I enjoy working with it because it does challenge me.
I've trained many welders to weld aluminum and the same problem comes up time after time, cleaning and keeping everything used to work the aluminum clean.
I would suggest looking into the mechanical properties of the alloy being considered. Elongation as well as the tensile and yield strengths are important. However, due consideration must be given to the type of alloy to be used; heat treatable verus nonheat treatable alloying systems. The alloying elements used can affect weldability. Some of the high strength aluminum alloys, 7075 for example utilizes zinc as it alloying consituant, resulting in a non-weldable alloying system.
Some mechanical properties of alloys such as 6061 degrade in the weld and heat affected zones. Consider the as wrought condition of 6061-T6, the tensile strength is on the order of 42,000 psi. Once it is welded, the materials properties are considered acceptable if the tensile strength is 24,000 psi.
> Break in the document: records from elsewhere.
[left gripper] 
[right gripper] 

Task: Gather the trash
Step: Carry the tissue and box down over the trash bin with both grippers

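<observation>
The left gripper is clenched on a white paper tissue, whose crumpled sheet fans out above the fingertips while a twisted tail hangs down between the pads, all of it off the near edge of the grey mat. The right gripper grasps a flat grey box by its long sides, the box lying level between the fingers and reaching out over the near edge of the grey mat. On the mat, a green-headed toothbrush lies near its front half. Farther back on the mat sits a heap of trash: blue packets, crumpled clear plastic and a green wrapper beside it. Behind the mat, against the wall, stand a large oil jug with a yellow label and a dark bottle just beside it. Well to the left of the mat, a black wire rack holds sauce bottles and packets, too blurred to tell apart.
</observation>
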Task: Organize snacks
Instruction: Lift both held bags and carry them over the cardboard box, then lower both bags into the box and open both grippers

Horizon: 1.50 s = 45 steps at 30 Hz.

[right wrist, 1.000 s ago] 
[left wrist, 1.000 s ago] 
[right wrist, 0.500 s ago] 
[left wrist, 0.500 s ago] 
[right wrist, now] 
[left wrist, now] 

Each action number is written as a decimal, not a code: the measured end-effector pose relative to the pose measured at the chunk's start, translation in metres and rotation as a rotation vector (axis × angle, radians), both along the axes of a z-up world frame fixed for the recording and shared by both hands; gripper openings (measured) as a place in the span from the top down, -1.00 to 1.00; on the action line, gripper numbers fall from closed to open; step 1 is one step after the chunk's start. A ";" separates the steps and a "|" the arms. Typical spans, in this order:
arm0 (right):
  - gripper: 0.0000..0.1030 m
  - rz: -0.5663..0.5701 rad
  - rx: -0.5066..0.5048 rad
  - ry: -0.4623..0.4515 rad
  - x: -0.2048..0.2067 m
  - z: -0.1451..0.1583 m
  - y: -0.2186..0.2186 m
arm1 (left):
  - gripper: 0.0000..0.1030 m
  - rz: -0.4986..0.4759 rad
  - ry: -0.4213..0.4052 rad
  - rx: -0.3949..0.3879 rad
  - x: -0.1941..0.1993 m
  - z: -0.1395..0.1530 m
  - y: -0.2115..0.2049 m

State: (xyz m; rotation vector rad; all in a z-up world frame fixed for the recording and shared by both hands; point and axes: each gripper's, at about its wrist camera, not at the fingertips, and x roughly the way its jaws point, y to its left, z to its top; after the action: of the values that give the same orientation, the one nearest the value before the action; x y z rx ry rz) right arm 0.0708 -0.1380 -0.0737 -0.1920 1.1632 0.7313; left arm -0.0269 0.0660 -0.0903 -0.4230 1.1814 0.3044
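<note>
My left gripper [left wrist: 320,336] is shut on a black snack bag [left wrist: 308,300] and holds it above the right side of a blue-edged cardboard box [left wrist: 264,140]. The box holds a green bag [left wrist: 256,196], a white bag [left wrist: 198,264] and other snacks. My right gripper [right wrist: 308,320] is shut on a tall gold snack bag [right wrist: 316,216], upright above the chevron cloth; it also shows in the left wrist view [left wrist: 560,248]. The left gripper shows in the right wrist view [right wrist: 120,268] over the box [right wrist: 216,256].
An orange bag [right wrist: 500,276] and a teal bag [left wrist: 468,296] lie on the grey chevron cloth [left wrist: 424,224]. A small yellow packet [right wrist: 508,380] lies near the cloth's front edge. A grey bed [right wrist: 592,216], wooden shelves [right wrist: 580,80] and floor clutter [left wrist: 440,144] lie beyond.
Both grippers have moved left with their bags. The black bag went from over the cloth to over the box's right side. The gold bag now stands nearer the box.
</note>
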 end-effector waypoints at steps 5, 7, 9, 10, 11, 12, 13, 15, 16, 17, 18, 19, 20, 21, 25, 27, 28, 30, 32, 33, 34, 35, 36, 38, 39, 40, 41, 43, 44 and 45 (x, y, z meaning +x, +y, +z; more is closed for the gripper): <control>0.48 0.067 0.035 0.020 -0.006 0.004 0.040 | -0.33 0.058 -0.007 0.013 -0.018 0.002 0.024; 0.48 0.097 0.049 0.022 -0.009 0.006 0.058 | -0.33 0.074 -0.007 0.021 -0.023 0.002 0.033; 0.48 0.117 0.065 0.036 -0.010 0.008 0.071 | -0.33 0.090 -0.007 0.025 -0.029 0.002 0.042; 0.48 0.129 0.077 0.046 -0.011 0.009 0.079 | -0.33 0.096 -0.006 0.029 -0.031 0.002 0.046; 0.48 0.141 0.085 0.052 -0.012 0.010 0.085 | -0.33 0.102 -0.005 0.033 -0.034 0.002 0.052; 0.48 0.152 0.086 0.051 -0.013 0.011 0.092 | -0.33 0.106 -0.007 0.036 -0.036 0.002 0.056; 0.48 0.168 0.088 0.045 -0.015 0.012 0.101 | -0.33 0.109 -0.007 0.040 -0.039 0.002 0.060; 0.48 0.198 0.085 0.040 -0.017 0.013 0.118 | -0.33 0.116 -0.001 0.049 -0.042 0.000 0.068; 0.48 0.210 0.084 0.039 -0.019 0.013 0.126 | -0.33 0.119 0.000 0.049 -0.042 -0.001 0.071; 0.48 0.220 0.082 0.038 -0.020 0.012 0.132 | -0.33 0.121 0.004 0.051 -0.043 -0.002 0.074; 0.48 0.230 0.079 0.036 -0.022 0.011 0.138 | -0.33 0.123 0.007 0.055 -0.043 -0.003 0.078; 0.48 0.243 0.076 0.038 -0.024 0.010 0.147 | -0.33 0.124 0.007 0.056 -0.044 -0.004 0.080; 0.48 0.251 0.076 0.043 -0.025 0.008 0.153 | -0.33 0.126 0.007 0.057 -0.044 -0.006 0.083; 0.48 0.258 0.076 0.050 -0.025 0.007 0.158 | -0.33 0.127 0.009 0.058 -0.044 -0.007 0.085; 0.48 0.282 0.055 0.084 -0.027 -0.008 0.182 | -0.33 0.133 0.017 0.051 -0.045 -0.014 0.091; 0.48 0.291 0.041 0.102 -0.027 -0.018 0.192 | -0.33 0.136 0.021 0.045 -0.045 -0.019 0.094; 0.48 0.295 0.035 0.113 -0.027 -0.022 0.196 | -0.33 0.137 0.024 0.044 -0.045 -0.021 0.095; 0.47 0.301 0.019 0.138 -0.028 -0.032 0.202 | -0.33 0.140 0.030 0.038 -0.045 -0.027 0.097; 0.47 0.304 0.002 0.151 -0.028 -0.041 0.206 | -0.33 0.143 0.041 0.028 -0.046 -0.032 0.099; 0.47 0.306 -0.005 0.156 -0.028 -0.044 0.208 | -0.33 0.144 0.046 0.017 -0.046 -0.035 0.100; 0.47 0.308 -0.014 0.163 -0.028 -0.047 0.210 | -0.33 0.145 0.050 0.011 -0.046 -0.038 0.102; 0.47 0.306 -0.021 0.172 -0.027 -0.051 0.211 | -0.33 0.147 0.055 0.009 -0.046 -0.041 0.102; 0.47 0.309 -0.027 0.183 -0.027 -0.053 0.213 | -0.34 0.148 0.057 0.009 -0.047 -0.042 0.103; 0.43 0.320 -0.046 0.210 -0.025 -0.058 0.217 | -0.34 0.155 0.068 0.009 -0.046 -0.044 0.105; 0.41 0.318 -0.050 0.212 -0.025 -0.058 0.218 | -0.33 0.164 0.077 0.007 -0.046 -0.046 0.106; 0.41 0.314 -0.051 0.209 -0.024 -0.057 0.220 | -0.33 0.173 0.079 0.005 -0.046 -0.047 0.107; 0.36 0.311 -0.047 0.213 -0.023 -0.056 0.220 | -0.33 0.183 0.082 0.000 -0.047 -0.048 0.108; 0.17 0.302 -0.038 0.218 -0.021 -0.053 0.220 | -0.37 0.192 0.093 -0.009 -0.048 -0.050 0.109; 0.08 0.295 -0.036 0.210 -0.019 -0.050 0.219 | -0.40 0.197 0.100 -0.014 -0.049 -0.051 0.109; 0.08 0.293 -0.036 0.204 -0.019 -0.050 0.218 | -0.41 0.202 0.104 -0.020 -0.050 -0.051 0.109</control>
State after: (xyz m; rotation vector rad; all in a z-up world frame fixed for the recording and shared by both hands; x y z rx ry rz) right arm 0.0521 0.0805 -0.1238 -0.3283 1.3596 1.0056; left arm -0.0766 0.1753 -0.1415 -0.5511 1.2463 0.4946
The AWS Welding Handbooks has some good information on aluminum, but my favorite reference is WELDING Kaiser Aluminum. I use the Second Edition published in 1978. Dated, perhaps, but I had a heck of a time tracking down a copy when I found this one a few years ago. Maybe E-bay or Amazon are two possible places to start a search if you're interested.
Here's a few examples of the mechanical properties pulled from my Kaiser reference book:
1100 welded to 1100 aluminum using 4043 filler metal TS - 13,400 psi YS - 6,000 psi Elongation - 21% compared to unwelded 1100-H16 - TS - 19,000, YS - 17,000 Elong. 4%
3003 welded to 3003 aluminum using 4043 filler metal TS - 17,000 psi YS - 8,300 psi Elongation - 19% compared to unwelded 3003-H16 - TS - 24,000, YS - 21,000 Elong. 4%
5050 welded to 5050 alumnium using 4043 filler metal TS - 23,000 psi YS - 12,000 psi Elongation - 16% compared to unwelded 5050-0 - TS - 14,000, YS - 5,000 Elong. 22%
5052 welded to 5052 alumium using 5356 filler metal TS - 30,000 psi YS - 15,000 psi Elongation - 18% compared to unwelded 5052-0 - TS - 25,000, YS - 9500 Elong. 20%
5086 welded to 5086 aluminum using 5183 filler metal TS - 39,000 psi YS - 16,000 psi Elongation - 21% compared to unwelded 5086-0 - TS - 35,000, YS - 14,000 Elong. 18%
6061 welded to 6061 aluminum using 5356 filler metal TS - 30,000 psi YS - 19,000 psi Elongation - 13% compared to unwelded 6061-T6- TS - 30,000, YS - 25,000 Elong. 8%
The values reported by Kaiser are on the high side and are for welds that are "perfect". The values of the welded tensile strength and yield strength seem to be higher than the requirements of AWS B2.1. However, my point being that the mechanical properties of the weld are related to the filler metal used, the welding process (time at temperature for some alloys), the alloying system, and whether the aluminum alloy is heat treatable. It difficult to predict how the mechanical properties with change when the base metal is welded. So, bottom line, you need to have a source of good information and use your references before making you decission on what alloy to use and what filler metal to use. Personnally, I use AWS B2.1 and D1.2 for welded aluminum alloys and I use Kaiser as a starting point when working with aluminum in general. The AWS literature does not always agree with the information published by Kaiser, but that's not entirely unexpected in the wonderfull world of metallurgy.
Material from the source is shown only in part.